INTERDITS AUX MINEURS
Sous l’autorité du procureur de la République, une descente de terrain a été menée à Akanda par la Direction des affaires sociales, en collaboration avec le parquet de la République et des officiers de police judiciaire. Cette opération conjointe a ciblé les débits de boissons, snack-bars et autres lieux de loisirs où la présence de mineurs demeure formellement interdite par la loi. L’intervention s’inscrit dans une dynamique de fermeté de la justice gabonaise face aux atteintes aux droits et devoirs des enfants.
Une action préventive et protectrice
Le bien-fondé de cette descente repose sur un double impératif : la protection des enfants mineurs et la prévention des dérives sociales. Dans un contexte national marqué par des enlèvements et des assassinats d’enfants, la vigilance s’impose à tous les niveaux. Les autorités judiciaires et sociales ont estimé nécessaire d’agir en amont, afin de réduire les risques auxquels sont exposés les mineurs fréquentant des lieux inadaptés, souvent tard dans la nuit. La présence d’enfants dans les bars constitue non seulement une infraction, mais aussi un facteur aggravant de vulnérabilité.
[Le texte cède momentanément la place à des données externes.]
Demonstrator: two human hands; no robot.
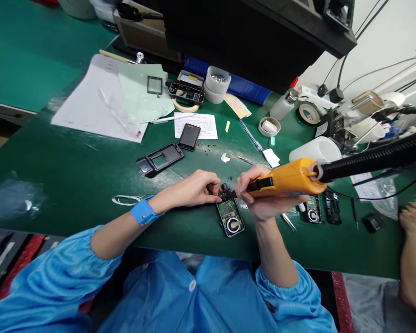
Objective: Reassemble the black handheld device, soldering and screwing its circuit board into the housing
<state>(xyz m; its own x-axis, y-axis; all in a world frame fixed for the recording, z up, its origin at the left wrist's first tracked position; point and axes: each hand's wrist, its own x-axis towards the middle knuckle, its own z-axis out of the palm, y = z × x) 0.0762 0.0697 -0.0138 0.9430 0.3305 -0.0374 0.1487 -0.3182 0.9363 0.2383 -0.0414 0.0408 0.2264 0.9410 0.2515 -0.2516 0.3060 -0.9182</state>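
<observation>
Fingers of my right hand (262, 206) are closed around an orange tool (291, 178), with a thick black hose (374, 155) leading off its back end to the right. Its narrow end points at the top of an opened device (234, 213) lying in front of me near the tabletop's front edge; I cannot tell whether the two touch. The device shows its green circuit board (228, 210) and, toward its lower end, a white ring (233, 225). My left hand (198, 188), with a blue wristband (143, 212) behind it, reaches to the device's upper end, thumb and fingers bent in against it; whether they pinch a part there, I cannot tell.

Tweezers (289, 223) lie just right of my right wrist, and beyond them another opened device (313, 212) beside a black part (333, 208). Ahead of my left hand on the tabletop (72, 185) sits a dark casing (173, 153) with a window, near a black rectangular block (189, 136) partly over a printed sheet (208, 126). A co-worker's hand (414, 217) shows at the far right.
</observation>
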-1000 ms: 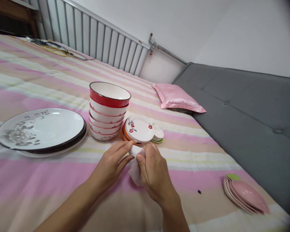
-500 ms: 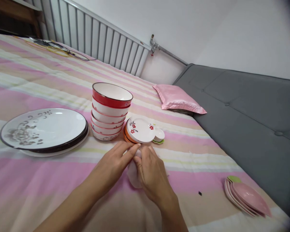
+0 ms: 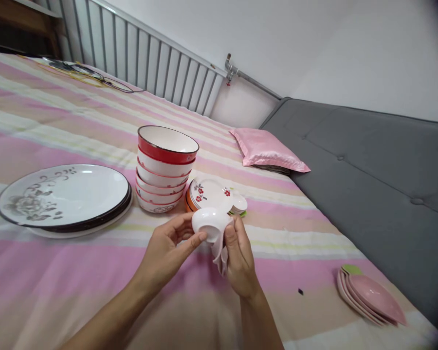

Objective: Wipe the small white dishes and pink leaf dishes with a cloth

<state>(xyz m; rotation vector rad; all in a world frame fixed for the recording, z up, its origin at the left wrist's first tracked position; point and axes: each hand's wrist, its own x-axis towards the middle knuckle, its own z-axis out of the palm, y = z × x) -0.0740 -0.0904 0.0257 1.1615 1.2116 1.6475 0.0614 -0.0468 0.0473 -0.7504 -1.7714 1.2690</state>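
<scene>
A small white dish (image 3: 209, 219) is tilted up on its side, its footed underside towards me. My left hand (image 3: 170, 248) grips its left edge between thumb and fingers. At the dish's right edge, my right hand (image 3: 240, 257) pinches a thin whitish cloth (image 3: 220, 253), which hangs down in folds and touches the dish. Just behind my hands is a stack of small flowered plates (image 3: 212, 190) on something orange. Several little white dishes (image 3: 240, 202) sit right of that stack, over a green one. A tall stack of red and white bowls (image 3: 164, 182) stands to the left.
Large flowered plates (image 3: 83, 194) are piled at the left. At the right lie pink leaf-shaped dishes (image 3: 377, 296) with a green part, and a small black object (image 3: 301, 291). A pink pillow (image 3: 268, 148) rests by the grey headboard (image 3: 368, 160). Cables (image 3: 91, 75) lie on the striped bedsheet (image 3: 295, 233).
My hands have parted slightly and turned, so the white dish, hidden before behind fingers and cloth, now shows its underside. The cloth has gathered at the right hand. The stacks stay put.
</scene>
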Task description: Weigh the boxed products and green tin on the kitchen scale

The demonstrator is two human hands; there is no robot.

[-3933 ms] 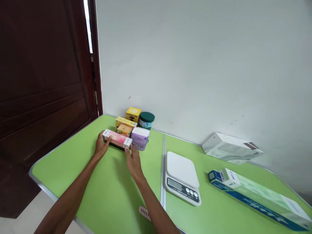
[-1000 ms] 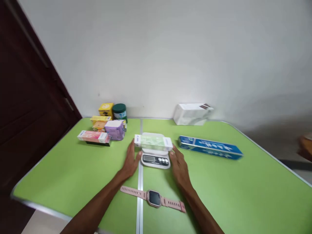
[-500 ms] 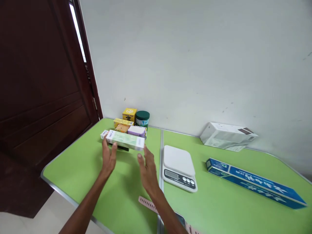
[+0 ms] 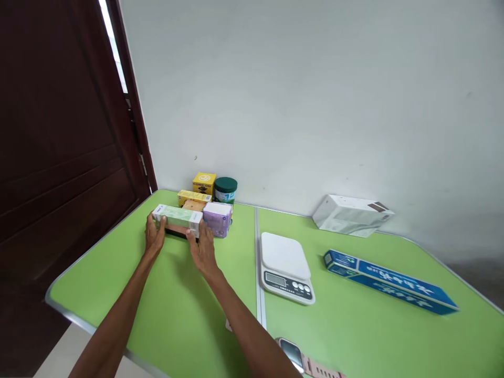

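Observation:
A long pale green box (image 4: 177,215) lies on top of a pink box whose edge shows beneath it, at the front of a cluster of small packages at the table's far left. My left hand (image 4: 155,234) grips the box's left end and my right hand (image 4: 201,245) grips its right end. Right beside it sits a purple pack (image 4: 217,218). Behind stand yellow boxes (image 4: 203,183) and a green-lidded jar (image 4: 226,189).
A white kitchen scale (image 4: 286,267) stands mid-table, a long blue box (image 4: 388,288) to its right, and a white box (image 4: 351,215) by the wall. A pink-strapped smartwatch (image 4: 293,355) lies near the green table's (image 4: 185,315) front edge. A dark door is at left.
The pale green box went from the scale, carried left by both hands, onto the pink box. My view has turned left with it.

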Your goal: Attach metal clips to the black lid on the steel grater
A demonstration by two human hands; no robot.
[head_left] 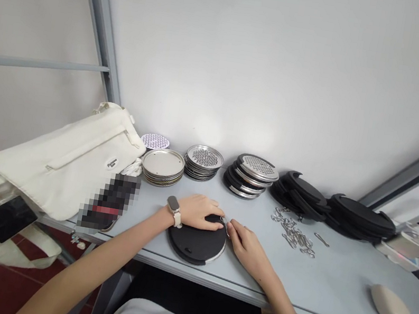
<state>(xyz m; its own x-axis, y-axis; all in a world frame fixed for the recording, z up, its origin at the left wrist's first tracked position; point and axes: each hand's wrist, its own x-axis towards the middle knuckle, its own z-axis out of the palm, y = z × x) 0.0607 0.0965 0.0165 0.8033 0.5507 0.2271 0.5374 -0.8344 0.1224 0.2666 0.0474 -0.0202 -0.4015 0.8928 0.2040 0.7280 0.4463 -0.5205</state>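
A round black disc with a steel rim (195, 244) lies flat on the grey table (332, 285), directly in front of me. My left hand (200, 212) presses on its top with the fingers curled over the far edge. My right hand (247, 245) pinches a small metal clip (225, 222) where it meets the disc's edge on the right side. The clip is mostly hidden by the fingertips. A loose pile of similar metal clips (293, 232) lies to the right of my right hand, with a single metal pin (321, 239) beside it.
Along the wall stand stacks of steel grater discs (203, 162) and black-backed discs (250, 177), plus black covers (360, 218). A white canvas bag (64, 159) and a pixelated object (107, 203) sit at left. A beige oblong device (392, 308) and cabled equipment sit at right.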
Sensibiliser et responsabiliser les acteurs concernés
Au-delà de l’aspect répressif, l’opération avait pour objectif principal de sensibiliser. Les tenanciers de débits de boissons, parfois complaisants ou négligents, ont été rappelés à leurs responsabilités légales. Les parents, quant à eux, ont été interpellés sur la nécessité de redoubler de vigilance en cette période sensible et propice aux dérives juvéniles. « On ne veut plus voir des enfants de moins de 20 ans traîner dans les bars jusqu’à minuit ou une heure du matin », a martelé Gladys Maganga Amoussou, directrice des affaires sociales et de la protection de l’enfance.
Pour un Gabon digne, prospère et tourné vers sa jeunesse
Les autorités ont insisté sur la vision d’un Gabon digne et prospère, porté par une jeunesse responsable et créative. La directrice des affaires sociales a rappelé les efforts consentis par l’État en faveur de l’éducation et de l’innovation, notamment la distribution de plus de 2 000 ordinateurs aux jeunes. « Dans d’autres pays, à 16 ans, les enfants sont entrepreneurs. Ils développent des logiciels, des concepts. Ils ne traînent pas dans les bars », a-t-elle souligné, appelant à un changement de mentalités.
Un bilan significatif et un message clair
Le bilan de cette descente fait état de plus de 80 personnes placées en lieu sûr pour les besoins de l’enquête, avant d’être, pour certaines, relaxées. Ce résultat témoigne de la détermination des autorités à faire respecter la loi sans faiblir. Le message est clair : pour le respect des droits des enfants mineurs au Gabon, la justice ne flanchera pas. Cette opération marque ainsi une étape importante dans la lutte contre les dérives et pour la protection effective de l’enfance.